◆ ASSIGNED TASK ◆
Would you transcribe the listing that follows word for word, skipping pictures?

◆ INPUT DATA ◆
========================

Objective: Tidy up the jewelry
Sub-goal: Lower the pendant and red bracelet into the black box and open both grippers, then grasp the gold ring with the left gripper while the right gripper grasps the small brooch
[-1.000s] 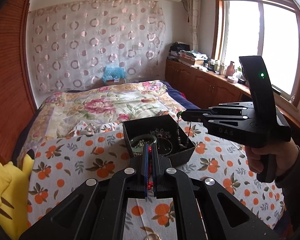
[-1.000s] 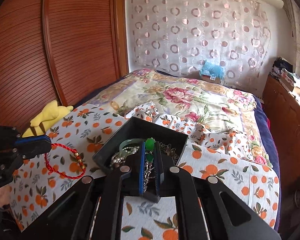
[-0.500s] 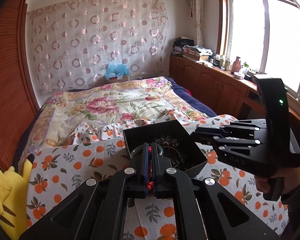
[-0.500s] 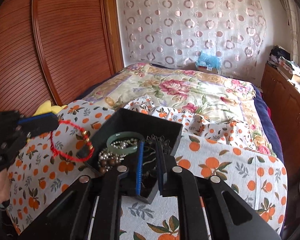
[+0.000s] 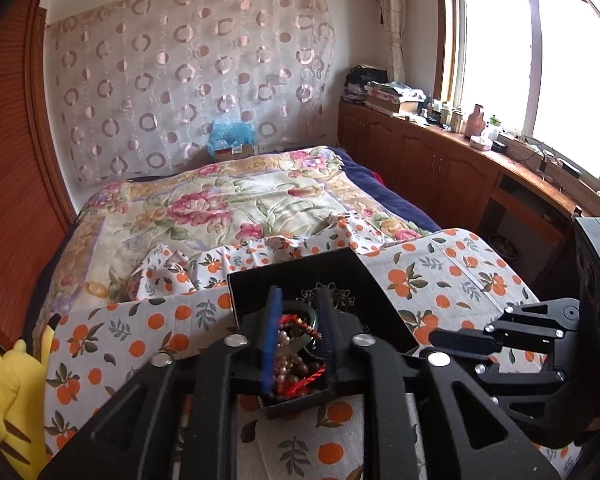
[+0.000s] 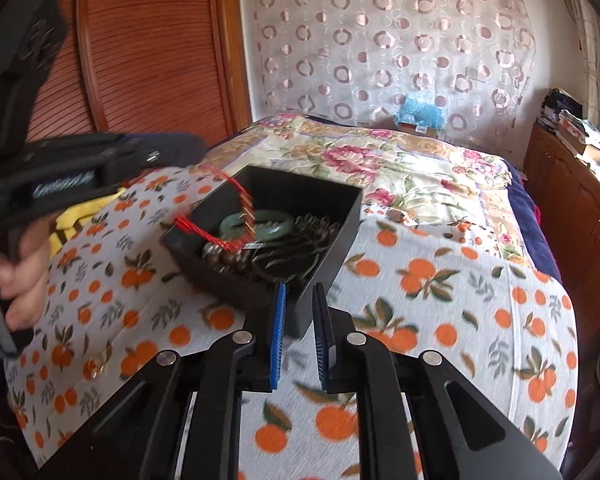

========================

◆ RESPONSE FOR THIS EXERCISE ◆
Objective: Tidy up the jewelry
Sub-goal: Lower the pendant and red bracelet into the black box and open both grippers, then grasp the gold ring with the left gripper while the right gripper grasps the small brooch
[-1.000s] 
[-1.000s] 
[-0.500s] 
[-0.500s] 
[+0.000s] 
[+0.000s] 

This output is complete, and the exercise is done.